» **Description of the task**:
Return the listing that follows exactly, with no pictures included.
____ Given data
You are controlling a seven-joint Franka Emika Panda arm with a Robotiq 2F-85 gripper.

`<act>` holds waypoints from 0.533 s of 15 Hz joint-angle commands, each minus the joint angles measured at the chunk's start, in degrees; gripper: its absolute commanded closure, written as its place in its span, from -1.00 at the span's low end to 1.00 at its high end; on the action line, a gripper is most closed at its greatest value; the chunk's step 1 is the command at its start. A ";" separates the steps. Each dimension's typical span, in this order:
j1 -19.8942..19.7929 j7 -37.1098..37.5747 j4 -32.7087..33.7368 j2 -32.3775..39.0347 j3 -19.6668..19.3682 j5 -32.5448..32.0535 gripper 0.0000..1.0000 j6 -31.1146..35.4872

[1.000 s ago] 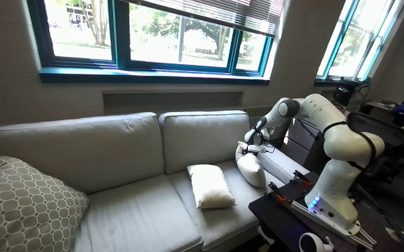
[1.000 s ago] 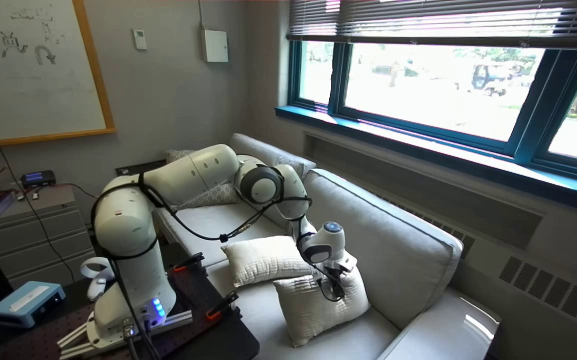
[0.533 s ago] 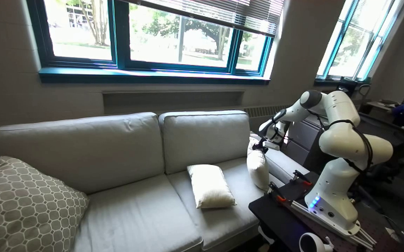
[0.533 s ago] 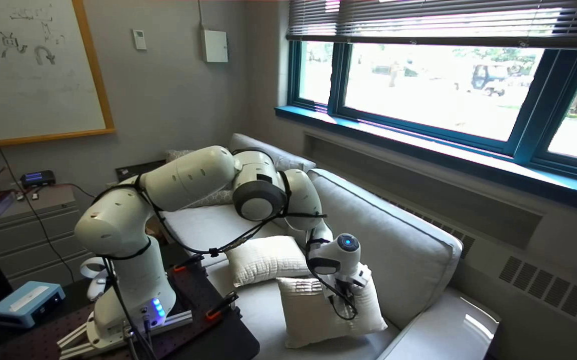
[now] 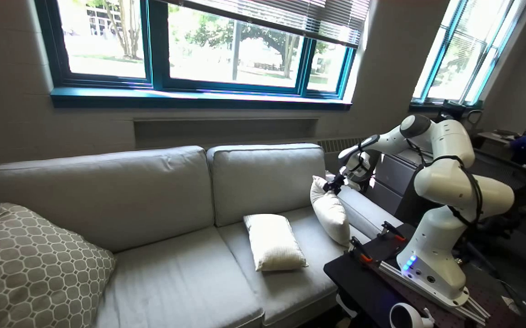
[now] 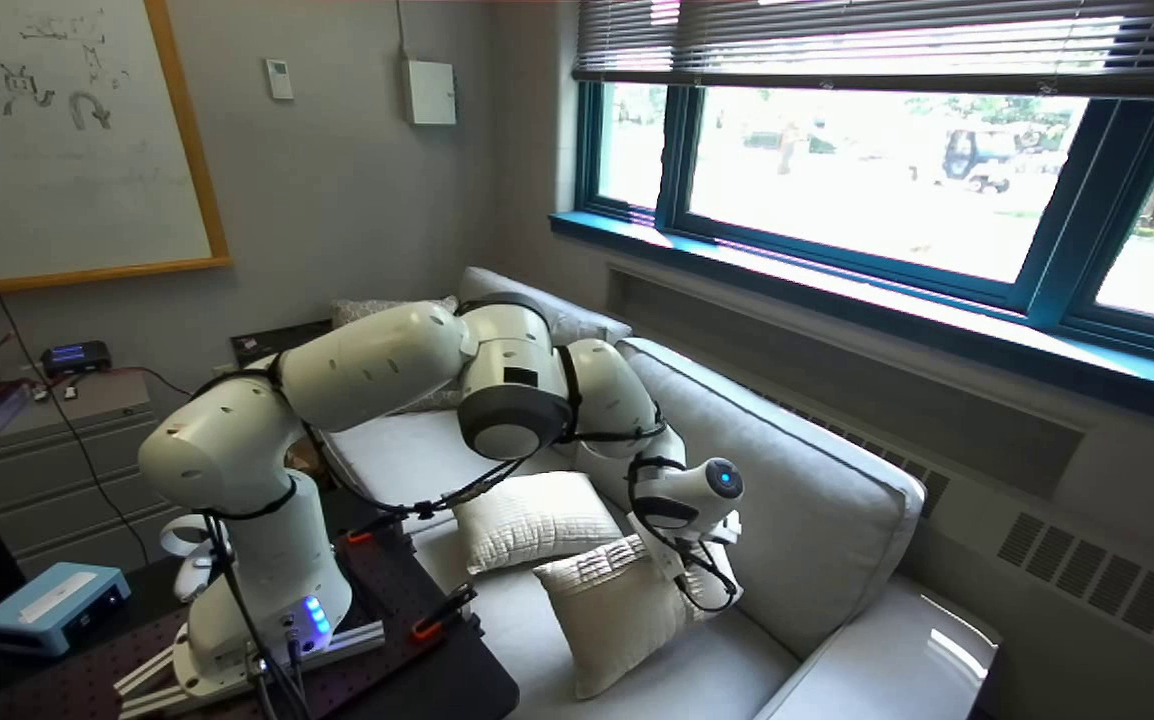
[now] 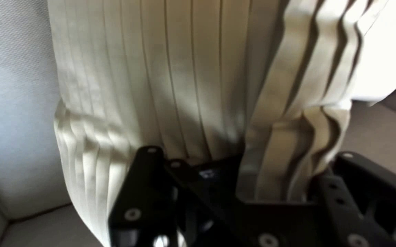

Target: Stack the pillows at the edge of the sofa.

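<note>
Evidently gripped, unstacked: held pillow (image 5: 330, 216) and loose pillow (image 5: 275, 243) apart.
End effector (image 5: 330, 187) closed tight on held pillow's cloth, that pillow tilted near the sofa arm (image 5: 367, 211); loose pillow lies farther from that arm. Laying one over the other remains, I judge.

The place looks like an office or lab: the gripper (image 5: 330, 187) is above a sofa (image 5: 176, 273), its arm (image 5: 450, 141) rises from a table (image 5: 354, 278), and well apart from it are a drawn-on whiteboard (image 6: 67, 180), a drawer cabinet (image 6: 67, 460) and a mesh chair (image 5: 504, 164).
</note>
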 commanded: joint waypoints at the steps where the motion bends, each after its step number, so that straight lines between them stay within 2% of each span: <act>1: -0.07 -9.52 8.69 2.68 0.04 0.56 1.00 -13.71; 3: 1.11 -14.72 14.95 4.87 -1.82 1.06 1.00 -22.98; 4: -0.76 -15.09 17.96 7.14 -0.15 -2.78 1.00 -27.28; 6: -0.27 -18.14 24.52 10.31 -1.10 -4.86 1.00 -35.88; 7: 3.08 -21.18 27.31 9.93 -5.82 -1.26 1.00 -40.09; 8: 4.12 -21.74 30.29 11.00 -7.68 -1.78 0.99 -43.36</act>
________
» **Exercise output**:
You are controlling a seven-joint Franka Emika Panda arm with a Robotiq 2F-85 gripper.

`<act>` holds waypoints from 0.533 s of 15 Hz joint-angle commands, each minus the joint angles measured at the chunk's start, in degrees; gripper: its absolute commanded closure, written as its place in its span, from -1.00 at the span's low end to 1.00 at its high end; on the action line, a gripper is most closed at its greatest value; the chunk's step 1 is the command at its start. A ";" separates the steps. Each dimension's typical span, in this order:
j1 -19.8942..19.7929 j7 -37.1098..37.5747 j4 -32.7087..33.7368 j2 -32.3775..39.0347 j3 -19.6668..19.3682 j5 -32.5448..32.0535 gripper 0.0000..1.0000 j6 -31.1146..35.4872

[1.000 s ago] 
[1.000 s ago] 
[0.533 s ago] 
[0.533 s ago] 
[now] 
[now] 
[now] 

Target: Stack the pillows at the edge of the sofa.

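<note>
Evidently gripped, unstacked: held pillow (image 5: 330, 216) and loose pillow (image 5: 275, 243) apart.
End effector (image 5: 330, 187) closed tight on held pillow's cloth, that pillow tilted near the sofa arm (image 5: 367, 211); loose pillow lies farther from that arm. Laying one over the other remains, I judge.

The place looks like an office or lab: the gripper (image 5: 330, 187) is above a sofa (image 5: 176, 273), its arm (image 5: 450, 141) rises from a table (image 5: 354, 278), and well apart from it are a drawn-on whiteboard (image 6: 67, 180), a drawer cabinet (image 6: 67, 460) and a mesh chair (image 5: 504, 164).
</note>
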 commanded: joint waypoints at the steps where the motion bends, each after its step number, so that straight lines between them stay within 2% of each span: <act>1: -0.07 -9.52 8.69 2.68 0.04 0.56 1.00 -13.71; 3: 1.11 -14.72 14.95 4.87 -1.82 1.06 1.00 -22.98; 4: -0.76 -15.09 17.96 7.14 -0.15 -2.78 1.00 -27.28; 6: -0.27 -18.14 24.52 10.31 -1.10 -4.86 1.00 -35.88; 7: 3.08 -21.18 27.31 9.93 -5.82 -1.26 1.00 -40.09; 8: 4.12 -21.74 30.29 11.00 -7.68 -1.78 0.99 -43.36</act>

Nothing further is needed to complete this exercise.